### Dataset content
☆ ☆ ☆ ☆ ☆

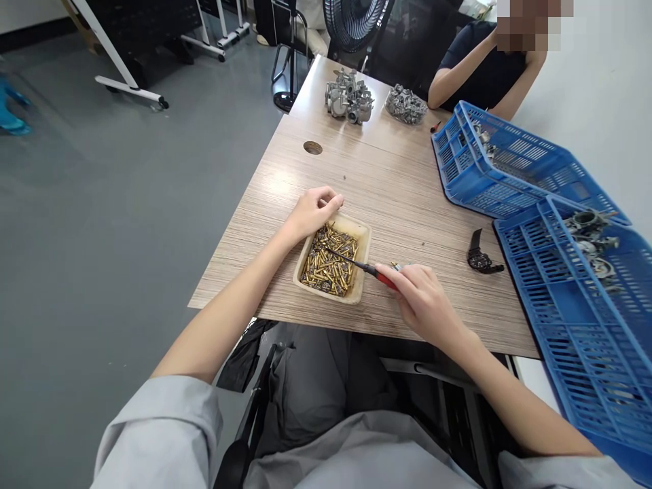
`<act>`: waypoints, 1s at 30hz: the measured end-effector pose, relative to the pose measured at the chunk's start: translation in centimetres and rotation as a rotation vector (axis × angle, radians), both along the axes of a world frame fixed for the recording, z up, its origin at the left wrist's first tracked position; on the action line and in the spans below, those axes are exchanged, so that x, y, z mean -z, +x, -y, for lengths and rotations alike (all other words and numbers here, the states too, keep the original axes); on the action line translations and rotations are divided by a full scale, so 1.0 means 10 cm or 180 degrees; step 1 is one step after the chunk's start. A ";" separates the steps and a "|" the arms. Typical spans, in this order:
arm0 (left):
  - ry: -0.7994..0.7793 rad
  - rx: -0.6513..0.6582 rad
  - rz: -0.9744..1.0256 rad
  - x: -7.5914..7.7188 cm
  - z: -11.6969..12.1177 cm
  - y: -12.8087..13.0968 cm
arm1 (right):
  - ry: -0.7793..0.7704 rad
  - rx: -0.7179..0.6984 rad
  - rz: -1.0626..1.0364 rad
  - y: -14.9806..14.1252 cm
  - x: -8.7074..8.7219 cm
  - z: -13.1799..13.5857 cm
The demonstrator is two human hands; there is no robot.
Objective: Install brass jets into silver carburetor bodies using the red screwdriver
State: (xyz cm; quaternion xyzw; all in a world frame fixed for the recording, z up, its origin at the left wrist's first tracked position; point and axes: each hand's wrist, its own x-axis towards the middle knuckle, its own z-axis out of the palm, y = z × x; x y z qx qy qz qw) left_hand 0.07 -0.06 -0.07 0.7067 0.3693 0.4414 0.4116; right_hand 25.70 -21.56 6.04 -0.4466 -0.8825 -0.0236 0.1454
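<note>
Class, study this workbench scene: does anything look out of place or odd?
The near blue plastic crate looks odd: it sits tilted, overhanging the edge of the wood-grain table. A black wristwatch also lies loose among the work.

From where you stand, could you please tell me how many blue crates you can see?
2. One crate sits far right on the table; another crate, holding metal parts, sits nearer.

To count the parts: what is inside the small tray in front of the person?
Many brass pieces lie heaped in the tray, and a red-handled tool reaches its tip in. The heap hides the tray's floor.
</note>
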 end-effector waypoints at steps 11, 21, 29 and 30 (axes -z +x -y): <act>0.0002 -0.0010 -0.0016 -0.02 0.01 0.00 | -0.0397 -0.0202 0.0530 0.15 -1.01 -0.39; 0.0011 -0.0015 -0.0094 -0.04 0.01 -0.01 | -0.0919 -0.0332 0.0621 0.09 -0.98 -0.63; 0.0084 -0.0054 -0.0107 -0.02 0.00 -0.01 | -0.1277 -0.0089 -0.0244 0.31 -0.52 -0.32; 0.0080 -0.0045 -0.0101 -0.02 0.00 -0.01 | -0.1262 -0.0058 -0.0298 0.30 -0.45 -0.27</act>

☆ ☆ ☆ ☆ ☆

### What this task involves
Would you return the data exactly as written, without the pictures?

### Solution to the exercise
`<act>`: waypoints, 1s at 30hz: the measured end-effector pose, relative to the pose measured at the chunk's start: translation in centimetres and rotation as a rotation vector (axis × angle, radians), both along the axes of a world frame fixed for the recording, z up, its origin at the left wrist's first tracked position; on the action line and in the spans below, those axes are exchanged, so that x, y, z mean -z, +x, -y, for lengths and rotations alike (all other words and numbers here, the states too, keep the original axes); on the action line translations and rotations are divided by a full scale, so 1.0 means 10 cm or 180 degrees; step 1 is one step after the chunk's start. A ";" separates the steps and a "|" the arms. Typical spans, in this order:
arm0 (left):
  - ry: -0.7994..0.7793 rad
  - rx: -0.6513..0.6582 rad
  - rz: -0.9744..1.0256 rad
  - x: -7.5914..7.7188 cm
  - z: -11.6969..12.1177 cm
  - y: -12.8087..13.0968 cm
arm1 (right):
  - ry: -0.7793..0.7704 rad
  - rx: -0.7179..0.6984 rad
  - rz: -1.0626..1.0364 rad
  - y: -14.9806..14.1252 cm
  - x: -8.7074..8.7219 cm
  - z: -13.1799..13.5857 cm
The demonstrator is two human hands; there is no robot.
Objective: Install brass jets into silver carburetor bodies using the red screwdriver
State: (xyz cm; quaternion xyzw; all in a world frame fixed for the recording, z up, its origin at the left wrist's first tracked position; point and axes: each hand's wrist, its own x-axis towards the middle knuckle, its own z-axis out of the palm, y = z × x; x y z qx qy qz qw) left_hand 0.07 -0.06 -0.07 0.7067 0.3693 0.4414 0.4116; right_hand 25.70 -21.56 6.04 -0.4466 -0.8825 -0.0236 0.1454
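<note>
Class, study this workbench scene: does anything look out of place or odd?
The near blue plastic crate looks odd: it sits tilted, overhanging the edge of the wood-grain table. A black wristwatch also lies loose among the work.

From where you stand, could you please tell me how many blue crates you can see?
2. One crate sits far right on the table; another crate, holding metal parts, sits nearer.

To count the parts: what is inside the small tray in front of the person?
Many brass pieces lie heaped in the tray, and a red-handled tool reaches its tip in. The heap hides the tray's floor.
</note>
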 end-effector waypoints at steps 11, 21, 29 and 30 (axes -z +x -y): <act>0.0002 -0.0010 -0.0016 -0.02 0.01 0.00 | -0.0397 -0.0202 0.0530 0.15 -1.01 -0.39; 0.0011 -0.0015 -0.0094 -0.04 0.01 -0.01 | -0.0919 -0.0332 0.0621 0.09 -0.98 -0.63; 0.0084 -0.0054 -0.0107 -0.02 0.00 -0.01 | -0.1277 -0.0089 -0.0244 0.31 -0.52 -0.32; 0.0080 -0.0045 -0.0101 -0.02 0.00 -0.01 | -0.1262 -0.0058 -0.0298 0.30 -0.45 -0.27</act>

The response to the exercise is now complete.